If the food in the ads looked like the food you get, people would eat less. But there would still be the problem of attractive lighting, which is another form of lying. The ads show the burger bathed in bright light, the sesame seeds winking like diamonds in the noonday sun; since most are eaten in the tenebrous gloom of a car, the ads should be dark, without sufficient light to highlight any cozening details. Ideally the ads should consist of a pile of defecatory remains, since that is what it will become in the end, so to speak, and also contain a picture of a slaughterhouse floor to remind you of the process that brought the food to your hand.

But this still doesn’t address the real problem, does it? Advertising is the problem. Advertising holds up images of some ideal we cannot achieve, and thus causes aspiration, which ends in misery. Who among us hasn’t watched TV for half an hour, studied the ads like the revelatory playlets they are, then left the house to eat fried chicken, enlist in the Marines, buy a $47,999 car, and ask our doctor whether Vilevria is right for us? It’s all I can do after seeing an Oil of Olay ad to keep from running up to my wife’s drawer of potions, slathering the stuff on my face, and shouting HURRY UP AND DEFY THE RAVAGES OF TIME at my reflection. Ads are not suggestions. These are marching orders beamed directly into our quivering id, and we’ve no defense against them.

So we need to change the entire advertising paradigm: Companies will be permitted to show a picture of the product, and a monotone voice will describe its attributes as determined by an impartial board empowered to strike out any language that suggests that the consumption of this taco has any nominal advantage over the consumption of any other taco. The company will be allowed to assert that the “Mucho Fiero Grande” sauce has a more substantial “kick” than the competitor, based on lab analysis of the capsaicin content measured in Scoville units.

But that still leaves movies. In the motion pictures, pretty people do amazing things and speak lines that are not representative of modern life, and that makes your life look empty and ugly. We cannot ban beautiful people right away, but before the movie starts, the screen can impart some necessary facts that remind the viewer of the statistical rarity of looking like Miranda Kerr without surgical enhancement, three hours on the treadmill every morning, and subsisting on a diet that consists of licking water off lettuce.
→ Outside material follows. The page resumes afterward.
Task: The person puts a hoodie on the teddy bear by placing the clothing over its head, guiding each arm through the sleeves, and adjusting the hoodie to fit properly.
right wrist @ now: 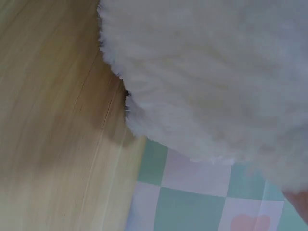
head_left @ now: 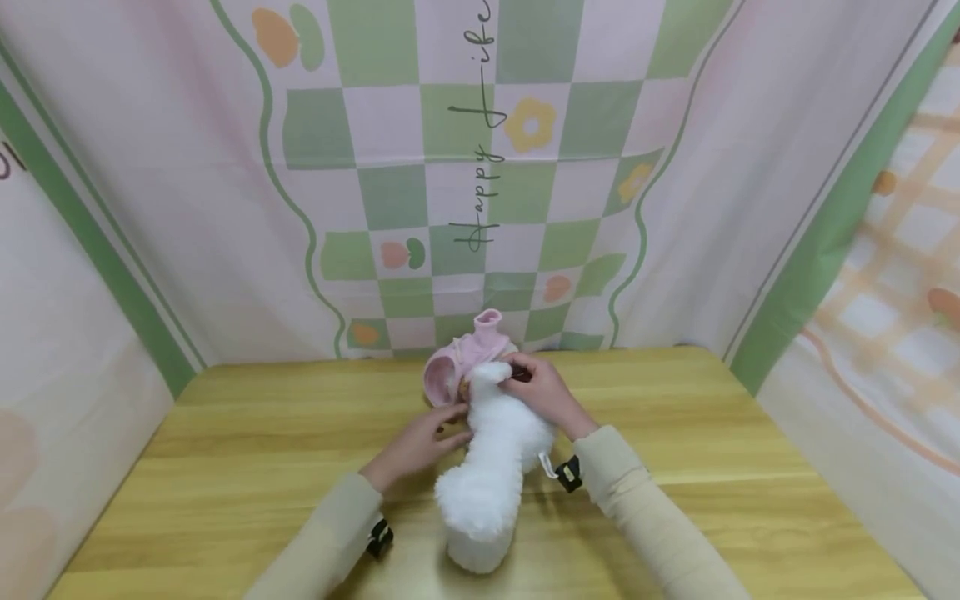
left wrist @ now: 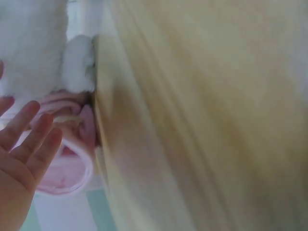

There will be a fictional exception for Thor, who is a Norse God and hence not intended to be indicative of normative muscle-to-fat ratios in humans, but the film will begin with an admonition that the physical archetypes contained in this photoplay are not intended to influence one’s own self-image. Attainment of visible abdomen muscles is possible only through a strict regimen of diet and exercise. Consult your doctor before embarking on any fitness program. Shoulder width and pectoral mass are often a result of genetic inheritance, and failure to attain Thor-like dimensions should not be seen as a factor of self-worth.

If the movies say this right up front, then we will believe them. If the ads are truthful and reflect reality as we see it all the time, then we will trust them. It’ll be easier than having conversations with your kids and monitoring what media they consume. If you do have that conversation, though, remember how it goes: Love yourself for what you are. Be happy with who you are. Don’t judge yourself by what other people think is beautiful.

Now, put on your shoes and go running, because the First Lady thinks kids are too fat. She hates that.

— James Lileks is a columnist for National Review Online.